WORK TASK - Check every line of the material below for the string "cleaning", and return the ones that have it.

COLLECTED DATA -
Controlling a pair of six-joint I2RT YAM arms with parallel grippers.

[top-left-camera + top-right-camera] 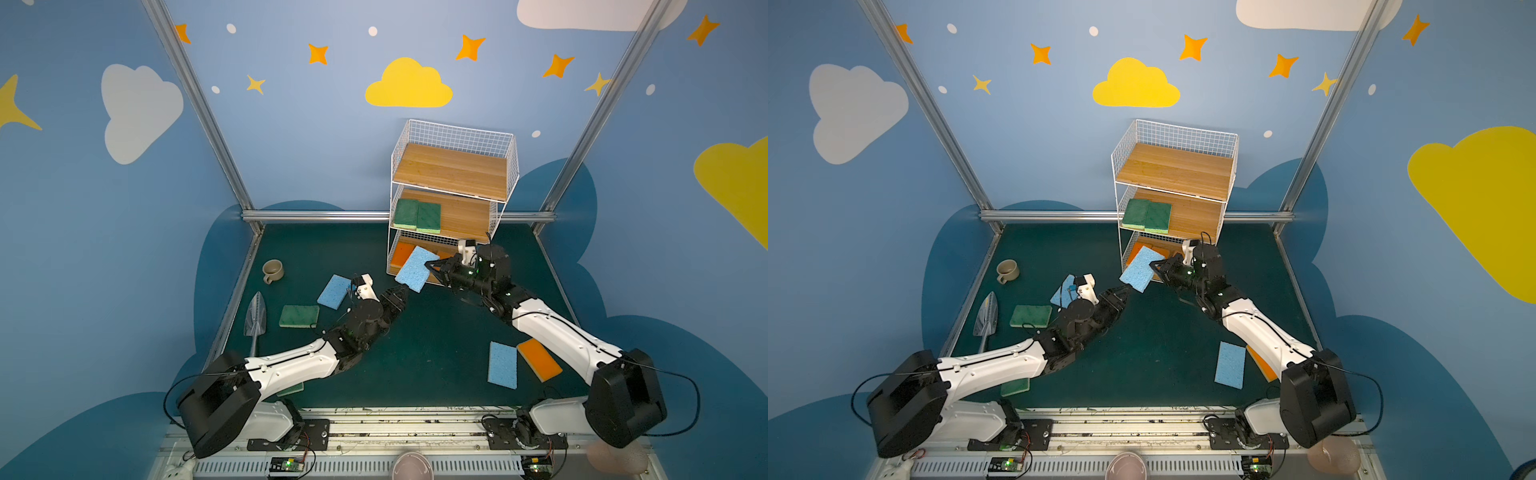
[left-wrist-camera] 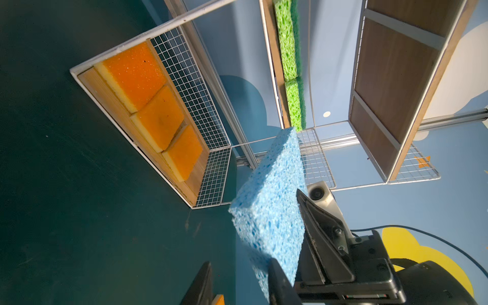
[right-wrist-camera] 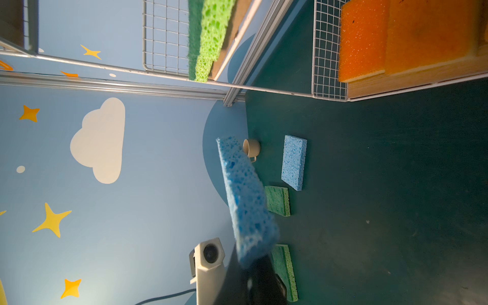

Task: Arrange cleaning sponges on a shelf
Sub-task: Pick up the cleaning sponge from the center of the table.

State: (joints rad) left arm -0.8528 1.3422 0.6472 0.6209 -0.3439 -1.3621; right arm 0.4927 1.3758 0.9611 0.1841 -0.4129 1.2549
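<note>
The left gripper (image 1: 400, 294) points up at the near corner of the held blue sponge (image 1: 413, 269) with its jaws partly apart. In the left wrist view one of its fingers (image 2: 279, 284) sits at that corner and the other stands clear of it, so it has no grip yet; whether the near finger touches the foam I cannot tell. The sponge hangs tilted in the air between the two sets of fingertips, off the table (image 1: 415, 353). On its opposite edge the right gripper (image 1: 430, 266) is clamped on its flat faces. This reads as a handover or regrip. To do it well, the left fingers should take a deep bite across the flat faces, not the bare corner, since soft foam held thinly would probably droop or twist. The right jaws should let go only once that hold is firm, and the two fingertip pairs should stay apart. Just beyond the right fingers stands the shelf (image 1: 453, 170), with orange sponges (image 2: 142, 79) on the lowest board, green sponges (image 1: 417, 215) on the middle one and the top board bare, the likely home for blue.
</note>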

ANSWER BOX -
Task: Arrange cleaning sponges on a shelf
Sub-task: Pick up the cleaning sponge from the center of the table.

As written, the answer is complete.